- IATA: AHF; ICAO: none; FAA LID: 37V;

Summary
- Airport type: Public
- Owner: Arapahoe Airport Authority
- Location: Arapahoe, Nebraska
- Elevation AMSL: 2,270 ft (690 m)
- Coordinates: 40°20′22″N 099°54′23″W﻿ / ﻿40.33944°N 99.90639°W
- Interactive map of Arapahoe Municipal Airport

Runways
| Direction | Length |  | Surface |
| ft | m |
| 15/33 | 3,000 | 914 | Asphalt |

Statistics (2005)
- Aircraft operations: 2,250
- Source: Federal Aviation Administration

= Arapahoe Municipal Airport =

Arapahoe Municipal Airport is a public airport located 2 mi north of the central business district of Arapahoe, a city in Furnas County, Nebraska, United States.

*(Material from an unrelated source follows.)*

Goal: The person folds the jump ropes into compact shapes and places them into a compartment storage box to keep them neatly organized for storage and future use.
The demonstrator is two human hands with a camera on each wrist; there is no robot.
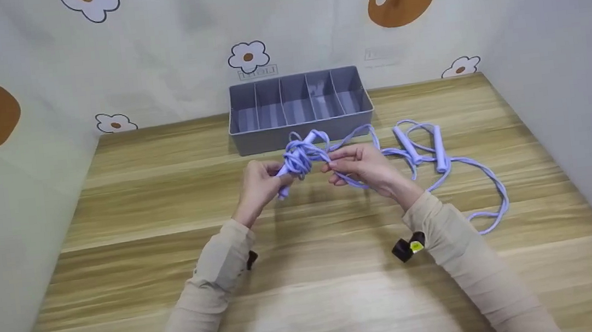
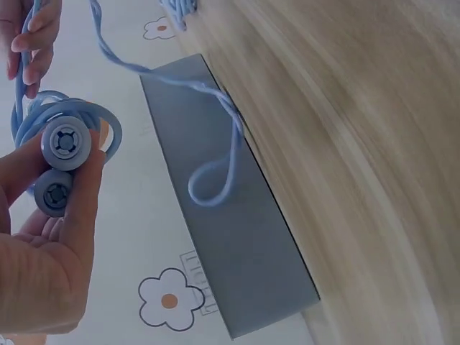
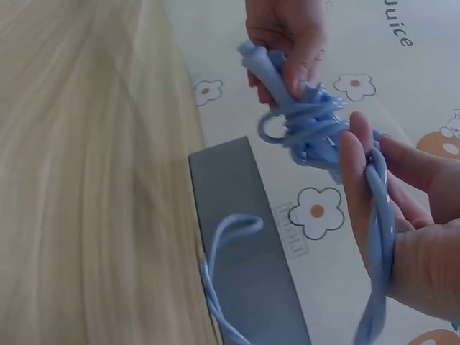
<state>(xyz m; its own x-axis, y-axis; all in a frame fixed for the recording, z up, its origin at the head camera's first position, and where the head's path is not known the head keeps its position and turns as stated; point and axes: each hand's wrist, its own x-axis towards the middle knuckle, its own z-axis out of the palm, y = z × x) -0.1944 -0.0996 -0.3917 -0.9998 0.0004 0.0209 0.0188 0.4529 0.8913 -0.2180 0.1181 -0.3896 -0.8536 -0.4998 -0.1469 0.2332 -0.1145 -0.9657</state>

It is owned by the Arapahoe Airport Authority.

== Facilities and aircraft ==
Arapahoe Municipal Airport covers an area of 50 acre which contains one asphalt paved runway (15/33) measuring 3,000 × 50 ft. For the 12-month period ending August 2, 2005, the airport had 2,250 aircraft operations, all of which were general aviation.